[[ DATA UNDER STUDY, beginning ]]
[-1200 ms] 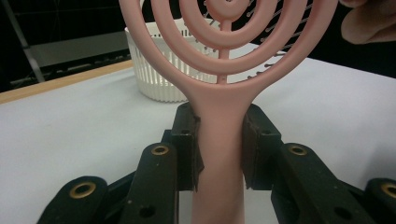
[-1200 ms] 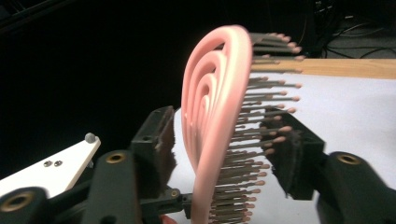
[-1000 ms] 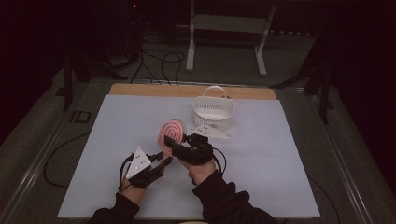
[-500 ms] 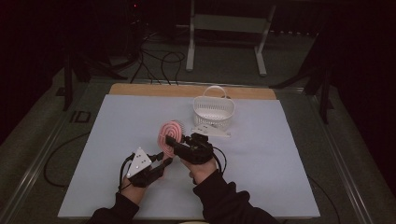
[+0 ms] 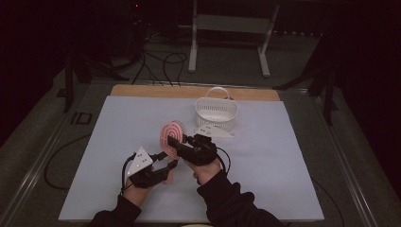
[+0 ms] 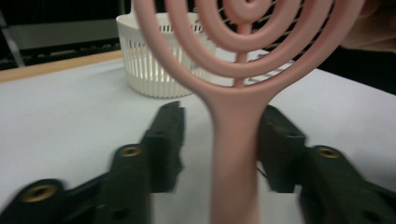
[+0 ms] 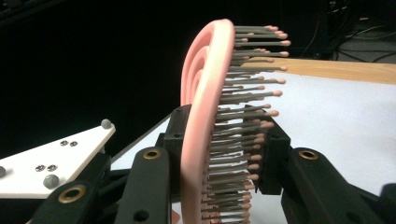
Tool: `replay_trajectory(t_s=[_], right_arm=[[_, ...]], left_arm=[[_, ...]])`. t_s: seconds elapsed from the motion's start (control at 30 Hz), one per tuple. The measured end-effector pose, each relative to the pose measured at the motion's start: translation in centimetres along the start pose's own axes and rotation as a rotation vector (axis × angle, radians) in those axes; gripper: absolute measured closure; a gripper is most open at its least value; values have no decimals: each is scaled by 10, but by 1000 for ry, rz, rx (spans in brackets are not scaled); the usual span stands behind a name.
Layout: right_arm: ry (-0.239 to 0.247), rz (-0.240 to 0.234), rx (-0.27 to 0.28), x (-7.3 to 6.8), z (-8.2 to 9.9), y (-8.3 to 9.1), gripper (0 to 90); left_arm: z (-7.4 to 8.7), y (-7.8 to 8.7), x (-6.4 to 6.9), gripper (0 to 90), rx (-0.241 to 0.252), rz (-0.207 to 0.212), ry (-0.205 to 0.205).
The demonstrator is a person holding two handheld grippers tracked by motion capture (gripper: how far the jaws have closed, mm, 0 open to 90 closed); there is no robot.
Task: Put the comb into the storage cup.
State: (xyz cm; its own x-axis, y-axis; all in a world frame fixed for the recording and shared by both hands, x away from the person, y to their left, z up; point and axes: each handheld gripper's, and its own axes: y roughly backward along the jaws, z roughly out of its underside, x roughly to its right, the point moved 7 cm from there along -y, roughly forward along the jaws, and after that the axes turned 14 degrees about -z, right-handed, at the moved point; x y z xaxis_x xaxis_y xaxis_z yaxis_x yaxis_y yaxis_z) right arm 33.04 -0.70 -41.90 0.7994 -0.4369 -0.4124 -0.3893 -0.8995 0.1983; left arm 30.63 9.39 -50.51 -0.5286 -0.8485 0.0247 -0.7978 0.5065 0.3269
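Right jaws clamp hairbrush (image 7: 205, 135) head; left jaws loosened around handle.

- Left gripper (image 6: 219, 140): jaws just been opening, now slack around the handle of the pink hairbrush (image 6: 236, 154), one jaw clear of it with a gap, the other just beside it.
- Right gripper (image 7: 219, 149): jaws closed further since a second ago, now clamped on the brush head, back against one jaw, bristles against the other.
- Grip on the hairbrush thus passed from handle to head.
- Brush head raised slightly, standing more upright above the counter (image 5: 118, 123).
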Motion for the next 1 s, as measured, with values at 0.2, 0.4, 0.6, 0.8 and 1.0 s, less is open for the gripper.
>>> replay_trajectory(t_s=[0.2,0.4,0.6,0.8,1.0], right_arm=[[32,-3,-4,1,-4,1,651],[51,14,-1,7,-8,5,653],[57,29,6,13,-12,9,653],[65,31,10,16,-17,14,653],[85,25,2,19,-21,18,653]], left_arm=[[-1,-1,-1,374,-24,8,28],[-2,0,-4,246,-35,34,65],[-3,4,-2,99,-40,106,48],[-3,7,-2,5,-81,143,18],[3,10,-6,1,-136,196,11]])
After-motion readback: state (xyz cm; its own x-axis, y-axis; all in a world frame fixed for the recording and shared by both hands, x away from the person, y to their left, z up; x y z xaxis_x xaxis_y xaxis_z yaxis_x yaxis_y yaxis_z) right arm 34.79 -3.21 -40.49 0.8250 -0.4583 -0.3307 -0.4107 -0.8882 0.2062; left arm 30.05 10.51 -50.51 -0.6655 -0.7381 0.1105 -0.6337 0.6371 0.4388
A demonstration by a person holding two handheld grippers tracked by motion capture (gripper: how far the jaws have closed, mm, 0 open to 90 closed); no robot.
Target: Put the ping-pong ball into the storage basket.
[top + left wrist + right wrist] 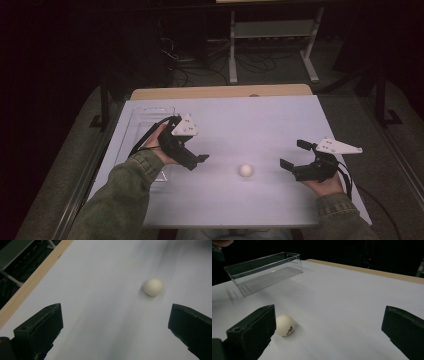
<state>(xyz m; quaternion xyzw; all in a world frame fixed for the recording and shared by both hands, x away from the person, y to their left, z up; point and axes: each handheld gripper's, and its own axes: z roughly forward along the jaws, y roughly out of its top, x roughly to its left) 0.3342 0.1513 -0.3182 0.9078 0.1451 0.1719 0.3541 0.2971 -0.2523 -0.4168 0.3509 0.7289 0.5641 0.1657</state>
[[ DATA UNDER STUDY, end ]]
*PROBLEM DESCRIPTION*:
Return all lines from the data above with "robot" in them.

*THE ANSWER*:
The demonstrator is a person holding two handheld grippers tracked by motion capture (gripper: how far the jaws have closed, mm, 0 open to 90 closed); there is no robot.
A demonstration by a person holding two handheld grippers tracked by motion capture (gripper: how far the jaws have closed, mm, 0 open to 90 closed); no robot.

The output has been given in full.